THE WINNER

Lo Russo, la vittoria dell'outsider

Per mesi è stato quasi l'unico a crederci, ora tutti lo applaudono. Una candidatura nata da lontano nello scetticismo del suo stesso partito e di buona parte della coalizione. Così il "secchione" del Politecnico è diventato sindaco di Torino

L’aria di disfatta ha iniziato a spirare sul quartier generale di Paolo Damilano già nelle prime ore di domenica, all’apertura dei seggi. La chiamata alle urne dell’imprenditore non ha sortito gli effetti desiderati, l’affluenza è stata addirittura inferiore a quella del primo turno (-6%) con picchi di astensione proprio in quelle che dovevano essere le roccaforti elettorali di Lega e Fratelli d’Italia. Un pessimo presagio. Alla fine sono stati 290.589 i votanti a Torino (pari al 42,13%), oltre 40mila in meno rispetto a due settimane fa. Nessuna inversione del trend e anche i rapporti di forza sono rimasti pressoché invariati, anzi l'alfiere del centrosinistra ha incrementato di quasi 30mila voti il suo consenso, riuscendo a riportare alle urne i suoi elettori e intercettando buona parte dei voti che erano andati al Movimento 5 stelle e alla coalizione rossa di Angelo D'Orsi.

Al comitato elettorale del primo cittadino eletto arrivano alla spicciolata i big del partito e della coalizione che lui con pazienza ha messo insieme. “Questa è la vittoria di chi ci ha creduto sin dall’inizio” commenta emozionato Mimmo Carretta, il segretario del Pd torinese che in primavera dovette resistere alle pressioni del partito romano e di quella parte del centrosinistra che voleva un’alleanza strutturale con il M5s sin dal primo turno. Enrico Letta spedì a Torino Francesco Boccia che, sondaggi alla mano, tentò l’ultima forzatura: “Ve ne assumete la responsabilità” furono le sue parole minacciose prima di tornare a mani vuote dalla sua missione. Così arrivarono le primarie e furono un flop: 11mila appena i votanti, scontati i tentativi di disarcionare Lo Russo, vittorioso per un pugno di voti su Francesco Tresso. Operazioni ardite, sfumate nel giro di 48 ore anche per l’assenza di alternative: chi provò a sondare Sergio Chiamparino per un suo eventuale clamoroso rientro si sentì dire che “le primarie hanno decretato un vincitore” e da quel momento l’ex sindaco olimpico diventa il gran consigliori di Lo Russo e suo principale sponsor.
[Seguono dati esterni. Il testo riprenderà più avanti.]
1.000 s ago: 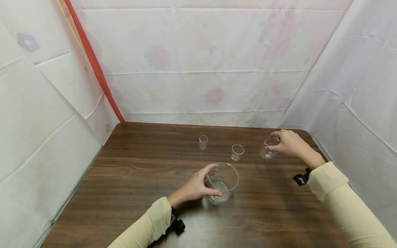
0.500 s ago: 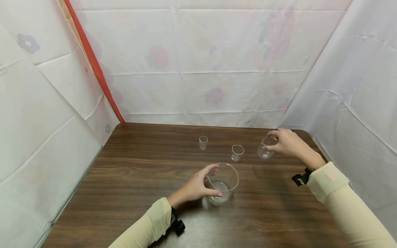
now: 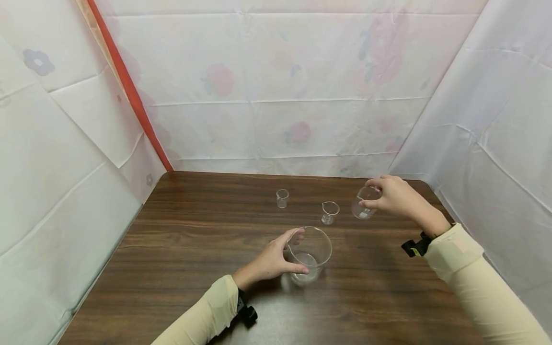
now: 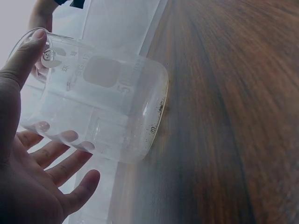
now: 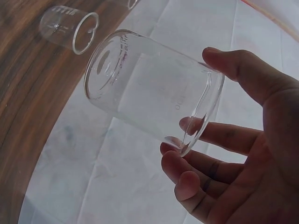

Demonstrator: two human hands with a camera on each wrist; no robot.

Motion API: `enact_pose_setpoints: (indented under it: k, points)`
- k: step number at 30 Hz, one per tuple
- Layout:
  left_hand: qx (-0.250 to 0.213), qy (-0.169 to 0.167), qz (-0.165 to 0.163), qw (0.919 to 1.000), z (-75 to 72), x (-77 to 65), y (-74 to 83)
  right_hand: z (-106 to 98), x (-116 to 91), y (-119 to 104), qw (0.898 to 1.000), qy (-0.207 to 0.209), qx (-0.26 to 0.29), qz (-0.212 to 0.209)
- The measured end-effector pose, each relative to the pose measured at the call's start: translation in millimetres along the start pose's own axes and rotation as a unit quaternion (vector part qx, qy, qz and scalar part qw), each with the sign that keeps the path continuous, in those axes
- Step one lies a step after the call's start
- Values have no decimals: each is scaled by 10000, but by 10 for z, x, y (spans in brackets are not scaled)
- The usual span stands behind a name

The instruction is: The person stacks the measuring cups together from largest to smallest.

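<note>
Near the middle of the table stands a large clear glass beaker (image 3: 318, 249), and my left hand (image 3: 269, 258) holds its left side, thumb in front and fingers behind. Printed markings show on its wall in the left wrist view. My right hand (image 3: 396, 197) grips a medium glass beaker (image 3: 361, 210) by the rim, thumb opposite the fingers. In the right wrist view this beaker (image 5: 145, 88) is raised off the wood. Just left of it, a smaller spouted beaker (image 3: 329, 215) stands on the table. The smallest beaker (image 3: 282, 199) stands further left and back.
The dark wooden table (image 3: 181, 258) has white printed cloth (image 3: 267, 129) hanging behind it and along both sides. A red strip (image 3: 129, 86) runs down the back left corner. Each wrist wears a small black camera.
My right hand has carried the medium beaker left and slightly up, towards the smaller spouted beaker. The left hand and the large beaker have stayed in place.
</note>
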State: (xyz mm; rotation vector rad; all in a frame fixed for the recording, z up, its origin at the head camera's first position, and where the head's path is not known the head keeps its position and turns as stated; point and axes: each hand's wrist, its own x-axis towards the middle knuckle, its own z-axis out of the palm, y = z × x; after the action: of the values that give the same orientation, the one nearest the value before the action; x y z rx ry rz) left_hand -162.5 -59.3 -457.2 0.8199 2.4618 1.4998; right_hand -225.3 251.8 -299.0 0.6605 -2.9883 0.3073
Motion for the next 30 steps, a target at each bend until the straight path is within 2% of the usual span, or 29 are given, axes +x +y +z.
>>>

La coalizione obtorto collo si ricompatta. Il primo a riconoscere la sconfitta e a mettersi a disposizione è proprio Tresso. Oltre a Pd e alla lista civica di Mario Giaccone, pure Sinistra ecologista di Marco Grimaldi (tra i più scettici sul nome di Lo Russo) e la sinistra dem capitanata da Anna Rossomando si adeguano. Anche le ultime bizze di Mimmo Portas (Moderati) finiscono derubricate a fatto residuale. Mentre gli italiani ritirano sdraio e ombrelloni, il professore tira fuori la sua sediolina e inizia a girare Torino, costruendo una vittoria sulla quale erano in pochi a credere.  

“Erano tanti anni che il centrosinistra non era così unito” rivendica Lo Russo nelle prime dichiarazioni da sindaco eletto dopo aver dedicato la sua vittoria a quello che definisce un secondo padre, cioè don Aldo Rabino. Sette giorni per comporre la nuova giunta: annuncerà lunedì 25 la sua squadra, il vicesindaco sarà una donna e la maggioranza degli assessori sarà di genere femminile. Auspica un “clima di collaborazione tra maggioranza e minoranze”.  Nel momento più importante ringrazia tutto il suo staff, a partire dal portavoce Ivan Notarangelo e chiama sul palco, assieme a lui, gli uomini chiave della sua campagna: Valentina Campana e Daniele Valle.